MOSCOW, 28 Sep — PRIME. World oil prices on Wednesday morning are down by more than 1%, according to trading data. Investors win back the data of the American Petroleum Institute (API) on the strong growth of oil inventories in the US for the week.
As of 8:09 Moscow time, the price of December futures for Brent crude fell by 1.31%, to $83.76 per barrel, November futures for WTI — by 1.38%, to $77.42.
On Wednesday night, the API said it estimates a rise in US commercial inventories for the week ending September 23 by about 4.2 million barrels. Official statistics on commercial stocks in the country for the past week will be published by the Ministry of Energy on Wednesday evening. Analysts are expecting an increase in inventories of only 0.4 million barrels.
A new stage of strengthening the US currency is also negative for oil quotes. Thus, the dollar index (the exchange rate against a basket of currencies of six countries – US trading partners) grew by 0.43%, to 114.59 points.
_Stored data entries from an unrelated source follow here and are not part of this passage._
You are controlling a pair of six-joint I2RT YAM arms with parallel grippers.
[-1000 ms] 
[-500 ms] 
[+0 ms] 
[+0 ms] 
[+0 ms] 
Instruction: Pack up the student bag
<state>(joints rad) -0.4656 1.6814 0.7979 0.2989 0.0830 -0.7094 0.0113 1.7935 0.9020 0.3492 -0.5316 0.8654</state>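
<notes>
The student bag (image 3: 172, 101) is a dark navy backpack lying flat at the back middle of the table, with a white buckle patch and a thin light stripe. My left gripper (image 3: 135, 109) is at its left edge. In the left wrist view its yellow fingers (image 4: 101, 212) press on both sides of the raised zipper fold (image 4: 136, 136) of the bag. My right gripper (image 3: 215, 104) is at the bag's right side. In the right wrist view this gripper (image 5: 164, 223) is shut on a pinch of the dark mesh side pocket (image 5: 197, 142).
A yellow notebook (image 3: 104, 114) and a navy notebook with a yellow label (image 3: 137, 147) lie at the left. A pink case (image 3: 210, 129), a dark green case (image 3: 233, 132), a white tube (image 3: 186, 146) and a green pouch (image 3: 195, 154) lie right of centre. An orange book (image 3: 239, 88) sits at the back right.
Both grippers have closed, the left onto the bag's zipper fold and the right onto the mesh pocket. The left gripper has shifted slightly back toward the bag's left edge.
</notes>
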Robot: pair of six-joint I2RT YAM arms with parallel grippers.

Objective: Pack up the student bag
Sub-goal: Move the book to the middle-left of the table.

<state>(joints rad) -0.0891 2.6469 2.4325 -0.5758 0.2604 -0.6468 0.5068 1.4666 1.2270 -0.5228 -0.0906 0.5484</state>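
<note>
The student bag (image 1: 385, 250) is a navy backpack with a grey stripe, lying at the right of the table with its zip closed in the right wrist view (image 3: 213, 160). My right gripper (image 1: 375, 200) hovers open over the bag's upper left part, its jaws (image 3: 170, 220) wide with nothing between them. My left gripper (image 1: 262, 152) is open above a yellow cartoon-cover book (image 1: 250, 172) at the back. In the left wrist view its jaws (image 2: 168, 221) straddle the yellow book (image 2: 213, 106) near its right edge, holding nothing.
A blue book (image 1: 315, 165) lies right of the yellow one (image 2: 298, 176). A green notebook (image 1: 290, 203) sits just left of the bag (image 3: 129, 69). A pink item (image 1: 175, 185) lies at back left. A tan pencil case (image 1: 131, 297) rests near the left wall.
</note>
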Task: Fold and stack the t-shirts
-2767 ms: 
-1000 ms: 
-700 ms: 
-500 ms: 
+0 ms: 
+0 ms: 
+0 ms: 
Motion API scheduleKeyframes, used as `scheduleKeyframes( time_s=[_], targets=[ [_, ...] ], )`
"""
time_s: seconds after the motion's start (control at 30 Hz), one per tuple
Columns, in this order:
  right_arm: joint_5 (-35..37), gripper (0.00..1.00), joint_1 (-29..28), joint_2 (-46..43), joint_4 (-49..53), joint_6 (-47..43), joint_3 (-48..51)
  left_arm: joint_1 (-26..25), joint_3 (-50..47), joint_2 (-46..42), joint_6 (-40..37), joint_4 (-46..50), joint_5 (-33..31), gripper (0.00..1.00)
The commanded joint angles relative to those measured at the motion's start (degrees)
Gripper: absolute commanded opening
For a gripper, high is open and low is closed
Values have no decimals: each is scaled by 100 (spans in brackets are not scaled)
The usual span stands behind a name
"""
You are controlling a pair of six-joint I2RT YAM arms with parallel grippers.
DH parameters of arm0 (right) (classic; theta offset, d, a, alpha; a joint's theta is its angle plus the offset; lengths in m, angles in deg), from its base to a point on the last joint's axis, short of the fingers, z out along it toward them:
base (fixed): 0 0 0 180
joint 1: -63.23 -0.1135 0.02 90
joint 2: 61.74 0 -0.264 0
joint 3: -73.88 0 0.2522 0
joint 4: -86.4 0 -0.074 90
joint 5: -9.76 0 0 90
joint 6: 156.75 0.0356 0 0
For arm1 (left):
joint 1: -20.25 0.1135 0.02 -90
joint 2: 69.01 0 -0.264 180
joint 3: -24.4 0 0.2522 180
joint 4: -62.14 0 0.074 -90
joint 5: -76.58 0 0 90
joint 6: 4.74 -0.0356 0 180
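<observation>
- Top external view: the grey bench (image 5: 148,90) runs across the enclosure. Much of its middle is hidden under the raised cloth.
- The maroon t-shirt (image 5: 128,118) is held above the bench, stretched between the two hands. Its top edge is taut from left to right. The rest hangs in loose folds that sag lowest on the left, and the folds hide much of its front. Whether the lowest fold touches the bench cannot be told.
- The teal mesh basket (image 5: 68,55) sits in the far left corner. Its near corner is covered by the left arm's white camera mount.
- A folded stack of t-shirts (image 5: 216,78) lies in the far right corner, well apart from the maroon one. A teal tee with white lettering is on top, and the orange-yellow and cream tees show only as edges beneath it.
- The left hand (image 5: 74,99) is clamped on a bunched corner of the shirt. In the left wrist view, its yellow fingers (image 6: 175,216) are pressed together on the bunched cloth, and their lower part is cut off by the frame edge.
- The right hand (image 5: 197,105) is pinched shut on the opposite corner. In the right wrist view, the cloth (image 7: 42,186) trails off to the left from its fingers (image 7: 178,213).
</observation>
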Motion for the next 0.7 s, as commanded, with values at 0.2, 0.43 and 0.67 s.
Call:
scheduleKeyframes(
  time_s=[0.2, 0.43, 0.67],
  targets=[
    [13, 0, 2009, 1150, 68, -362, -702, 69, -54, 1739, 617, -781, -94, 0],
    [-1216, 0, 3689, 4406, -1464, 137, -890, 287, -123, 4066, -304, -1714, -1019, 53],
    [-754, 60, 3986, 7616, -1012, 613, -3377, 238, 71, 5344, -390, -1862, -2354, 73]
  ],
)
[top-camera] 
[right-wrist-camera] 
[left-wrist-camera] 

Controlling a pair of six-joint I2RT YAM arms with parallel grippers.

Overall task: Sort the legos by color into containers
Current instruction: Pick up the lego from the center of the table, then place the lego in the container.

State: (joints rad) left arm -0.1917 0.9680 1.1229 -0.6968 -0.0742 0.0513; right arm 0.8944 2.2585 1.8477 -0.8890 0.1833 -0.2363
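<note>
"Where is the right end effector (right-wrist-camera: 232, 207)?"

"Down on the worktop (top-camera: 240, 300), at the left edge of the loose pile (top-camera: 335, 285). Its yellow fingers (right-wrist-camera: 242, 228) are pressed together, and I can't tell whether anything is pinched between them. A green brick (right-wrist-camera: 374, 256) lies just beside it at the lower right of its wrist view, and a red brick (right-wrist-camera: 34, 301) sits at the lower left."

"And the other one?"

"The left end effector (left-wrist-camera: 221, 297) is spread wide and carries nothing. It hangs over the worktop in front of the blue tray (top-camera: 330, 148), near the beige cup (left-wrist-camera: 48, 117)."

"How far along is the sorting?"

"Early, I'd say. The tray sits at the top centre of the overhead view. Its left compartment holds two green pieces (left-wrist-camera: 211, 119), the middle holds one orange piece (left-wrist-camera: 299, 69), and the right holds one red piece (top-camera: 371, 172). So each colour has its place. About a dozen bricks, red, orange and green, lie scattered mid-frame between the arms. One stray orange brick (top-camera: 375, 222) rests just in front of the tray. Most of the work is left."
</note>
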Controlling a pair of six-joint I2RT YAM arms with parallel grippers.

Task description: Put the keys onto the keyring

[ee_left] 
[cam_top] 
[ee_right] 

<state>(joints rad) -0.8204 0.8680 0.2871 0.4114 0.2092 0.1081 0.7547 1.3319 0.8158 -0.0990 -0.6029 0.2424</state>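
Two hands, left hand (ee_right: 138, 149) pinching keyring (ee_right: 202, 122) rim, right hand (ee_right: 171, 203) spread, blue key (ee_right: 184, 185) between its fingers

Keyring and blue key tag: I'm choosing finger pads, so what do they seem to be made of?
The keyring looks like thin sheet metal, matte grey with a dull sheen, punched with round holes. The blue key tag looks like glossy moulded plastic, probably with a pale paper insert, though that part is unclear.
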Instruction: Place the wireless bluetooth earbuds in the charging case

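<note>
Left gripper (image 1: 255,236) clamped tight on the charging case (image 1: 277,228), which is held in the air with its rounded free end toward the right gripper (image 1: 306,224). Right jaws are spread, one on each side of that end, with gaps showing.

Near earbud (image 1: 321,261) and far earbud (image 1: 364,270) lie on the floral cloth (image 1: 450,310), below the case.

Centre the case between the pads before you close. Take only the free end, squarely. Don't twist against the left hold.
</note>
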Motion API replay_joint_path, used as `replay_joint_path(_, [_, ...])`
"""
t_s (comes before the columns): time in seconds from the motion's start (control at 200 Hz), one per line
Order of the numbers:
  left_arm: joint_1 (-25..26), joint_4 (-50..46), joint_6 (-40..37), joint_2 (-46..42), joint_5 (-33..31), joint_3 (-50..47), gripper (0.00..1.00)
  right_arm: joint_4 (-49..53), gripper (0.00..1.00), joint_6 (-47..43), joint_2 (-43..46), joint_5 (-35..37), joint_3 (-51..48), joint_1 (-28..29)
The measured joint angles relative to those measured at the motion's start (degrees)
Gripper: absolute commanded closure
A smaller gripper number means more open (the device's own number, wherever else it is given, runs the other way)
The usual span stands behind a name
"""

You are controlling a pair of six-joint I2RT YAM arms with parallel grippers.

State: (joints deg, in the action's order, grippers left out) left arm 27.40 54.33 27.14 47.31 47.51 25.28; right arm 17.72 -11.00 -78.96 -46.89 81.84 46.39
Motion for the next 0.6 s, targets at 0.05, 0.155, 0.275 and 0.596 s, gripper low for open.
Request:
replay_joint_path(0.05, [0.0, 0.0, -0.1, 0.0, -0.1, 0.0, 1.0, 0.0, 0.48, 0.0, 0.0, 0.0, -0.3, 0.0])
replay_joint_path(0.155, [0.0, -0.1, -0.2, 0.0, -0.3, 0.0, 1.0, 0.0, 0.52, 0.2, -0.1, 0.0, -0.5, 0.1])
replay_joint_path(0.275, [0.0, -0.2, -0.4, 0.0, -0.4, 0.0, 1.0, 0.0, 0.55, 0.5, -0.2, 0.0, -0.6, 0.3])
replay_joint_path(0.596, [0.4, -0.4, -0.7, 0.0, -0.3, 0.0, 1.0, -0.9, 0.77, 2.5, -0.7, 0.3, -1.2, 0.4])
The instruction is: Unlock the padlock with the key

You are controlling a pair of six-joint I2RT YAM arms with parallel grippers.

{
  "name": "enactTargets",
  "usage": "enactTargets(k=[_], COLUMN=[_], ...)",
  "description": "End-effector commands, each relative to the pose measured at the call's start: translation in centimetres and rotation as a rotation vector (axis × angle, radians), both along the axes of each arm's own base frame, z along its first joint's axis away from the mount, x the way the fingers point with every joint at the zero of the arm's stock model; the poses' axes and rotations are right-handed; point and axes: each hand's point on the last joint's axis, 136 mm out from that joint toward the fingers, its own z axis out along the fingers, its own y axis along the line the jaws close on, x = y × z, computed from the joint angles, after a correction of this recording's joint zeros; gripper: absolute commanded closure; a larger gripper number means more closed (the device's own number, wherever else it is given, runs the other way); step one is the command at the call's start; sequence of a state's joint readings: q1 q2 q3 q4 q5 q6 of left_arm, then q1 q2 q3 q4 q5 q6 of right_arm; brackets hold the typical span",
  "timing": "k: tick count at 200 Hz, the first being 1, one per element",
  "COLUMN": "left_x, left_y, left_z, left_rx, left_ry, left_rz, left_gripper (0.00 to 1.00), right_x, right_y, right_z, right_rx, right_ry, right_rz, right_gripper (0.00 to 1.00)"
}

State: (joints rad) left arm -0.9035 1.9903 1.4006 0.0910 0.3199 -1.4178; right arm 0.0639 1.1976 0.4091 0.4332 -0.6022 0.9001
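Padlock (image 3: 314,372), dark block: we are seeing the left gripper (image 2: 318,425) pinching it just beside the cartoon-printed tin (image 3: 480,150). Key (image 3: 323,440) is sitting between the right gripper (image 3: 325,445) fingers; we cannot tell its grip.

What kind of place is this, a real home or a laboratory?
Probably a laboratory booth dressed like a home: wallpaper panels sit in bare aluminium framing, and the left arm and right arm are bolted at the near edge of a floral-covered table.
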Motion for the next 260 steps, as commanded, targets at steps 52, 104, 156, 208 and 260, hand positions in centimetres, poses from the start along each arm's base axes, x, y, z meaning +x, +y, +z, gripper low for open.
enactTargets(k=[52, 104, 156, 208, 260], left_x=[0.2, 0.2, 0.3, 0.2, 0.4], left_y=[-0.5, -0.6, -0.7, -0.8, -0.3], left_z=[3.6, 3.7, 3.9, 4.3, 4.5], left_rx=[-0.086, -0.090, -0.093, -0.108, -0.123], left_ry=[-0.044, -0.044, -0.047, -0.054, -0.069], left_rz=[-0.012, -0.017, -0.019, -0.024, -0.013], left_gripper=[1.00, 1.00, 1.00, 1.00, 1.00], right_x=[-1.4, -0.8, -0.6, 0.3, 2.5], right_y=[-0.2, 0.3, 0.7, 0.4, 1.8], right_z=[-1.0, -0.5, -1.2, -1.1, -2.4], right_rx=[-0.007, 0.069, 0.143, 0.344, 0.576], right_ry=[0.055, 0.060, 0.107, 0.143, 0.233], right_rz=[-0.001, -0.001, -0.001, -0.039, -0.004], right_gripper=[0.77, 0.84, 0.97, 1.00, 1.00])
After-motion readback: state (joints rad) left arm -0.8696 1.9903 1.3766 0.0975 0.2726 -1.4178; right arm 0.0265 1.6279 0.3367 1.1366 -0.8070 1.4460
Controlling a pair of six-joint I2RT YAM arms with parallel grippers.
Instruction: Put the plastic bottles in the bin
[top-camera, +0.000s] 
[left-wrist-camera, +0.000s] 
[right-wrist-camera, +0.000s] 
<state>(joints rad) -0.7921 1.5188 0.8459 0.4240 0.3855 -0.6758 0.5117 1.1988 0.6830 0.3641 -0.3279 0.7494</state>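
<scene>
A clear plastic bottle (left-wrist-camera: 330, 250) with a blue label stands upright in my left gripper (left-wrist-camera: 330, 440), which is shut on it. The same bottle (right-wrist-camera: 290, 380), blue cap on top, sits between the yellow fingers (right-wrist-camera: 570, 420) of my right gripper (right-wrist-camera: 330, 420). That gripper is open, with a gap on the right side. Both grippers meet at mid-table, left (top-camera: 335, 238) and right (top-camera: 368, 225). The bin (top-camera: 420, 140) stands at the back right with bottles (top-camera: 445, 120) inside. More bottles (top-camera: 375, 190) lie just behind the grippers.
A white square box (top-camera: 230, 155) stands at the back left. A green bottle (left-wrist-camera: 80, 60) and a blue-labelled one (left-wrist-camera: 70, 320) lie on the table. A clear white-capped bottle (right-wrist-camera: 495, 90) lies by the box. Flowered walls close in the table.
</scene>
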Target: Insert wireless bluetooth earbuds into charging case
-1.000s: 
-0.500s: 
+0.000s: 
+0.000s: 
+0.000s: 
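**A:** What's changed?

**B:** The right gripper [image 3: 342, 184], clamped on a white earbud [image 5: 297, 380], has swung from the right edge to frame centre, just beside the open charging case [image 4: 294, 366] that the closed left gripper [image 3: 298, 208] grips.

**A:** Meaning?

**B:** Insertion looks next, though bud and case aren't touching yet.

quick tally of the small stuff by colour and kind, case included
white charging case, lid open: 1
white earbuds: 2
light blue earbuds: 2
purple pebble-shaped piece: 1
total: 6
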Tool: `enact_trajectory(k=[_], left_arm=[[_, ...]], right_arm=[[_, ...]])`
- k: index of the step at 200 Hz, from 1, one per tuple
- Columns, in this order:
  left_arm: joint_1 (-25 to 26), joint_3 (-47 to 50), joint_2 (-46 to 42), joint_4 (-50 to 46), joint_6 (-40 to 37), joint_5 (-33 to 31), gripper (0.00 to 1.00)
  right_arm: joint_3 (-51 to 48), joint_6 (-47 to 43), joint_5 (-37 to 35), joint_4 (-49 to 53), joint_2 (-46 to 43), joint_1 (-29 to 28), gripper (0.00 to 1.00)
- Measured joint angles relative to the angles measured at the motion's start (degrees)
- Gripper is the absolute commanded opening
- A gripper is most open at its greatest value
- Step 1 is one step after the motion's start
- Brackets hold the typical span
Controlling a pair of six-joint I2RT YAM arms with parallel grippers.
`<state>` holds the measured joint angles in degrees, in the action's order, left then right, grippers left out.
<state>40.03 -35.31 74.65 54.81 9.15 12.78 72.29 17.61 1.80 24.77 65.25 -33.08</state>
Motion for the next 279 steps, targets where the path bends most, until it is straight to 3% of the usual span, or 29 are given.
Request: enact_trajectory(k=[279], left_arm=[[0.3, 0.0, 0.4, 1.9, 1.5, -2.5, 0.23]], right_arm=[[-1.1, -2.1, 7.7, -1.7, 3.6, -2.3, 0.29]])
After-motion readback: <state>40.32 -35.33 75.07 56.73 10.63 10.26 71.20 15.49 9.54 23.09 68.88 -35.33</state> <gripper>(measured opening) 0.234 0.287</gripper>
A more expensive dollar makes commodities, including oil, less available to buy in another currency.
Investors are more cautious, also assessing price support factors. So, the markets are watching Hurricane Ian. According to the US National Hurricane Center (NHC), Ian has already passed Cuba and is approaching Florida, threatening oil production in the region. According to the latest data from the US Bureau of Safety and Environmental Enforcement (BSEE), “Ian” has led to a halt of 11% of oil production and 8.56% of gas production in the Gulf of Mexico.
Traders pay attention to the news on OPEC +. Earlier, Reuters reported that Russia is likely to propose to the alliance to cut oil production by about one million barrels a day at its next meeting in October.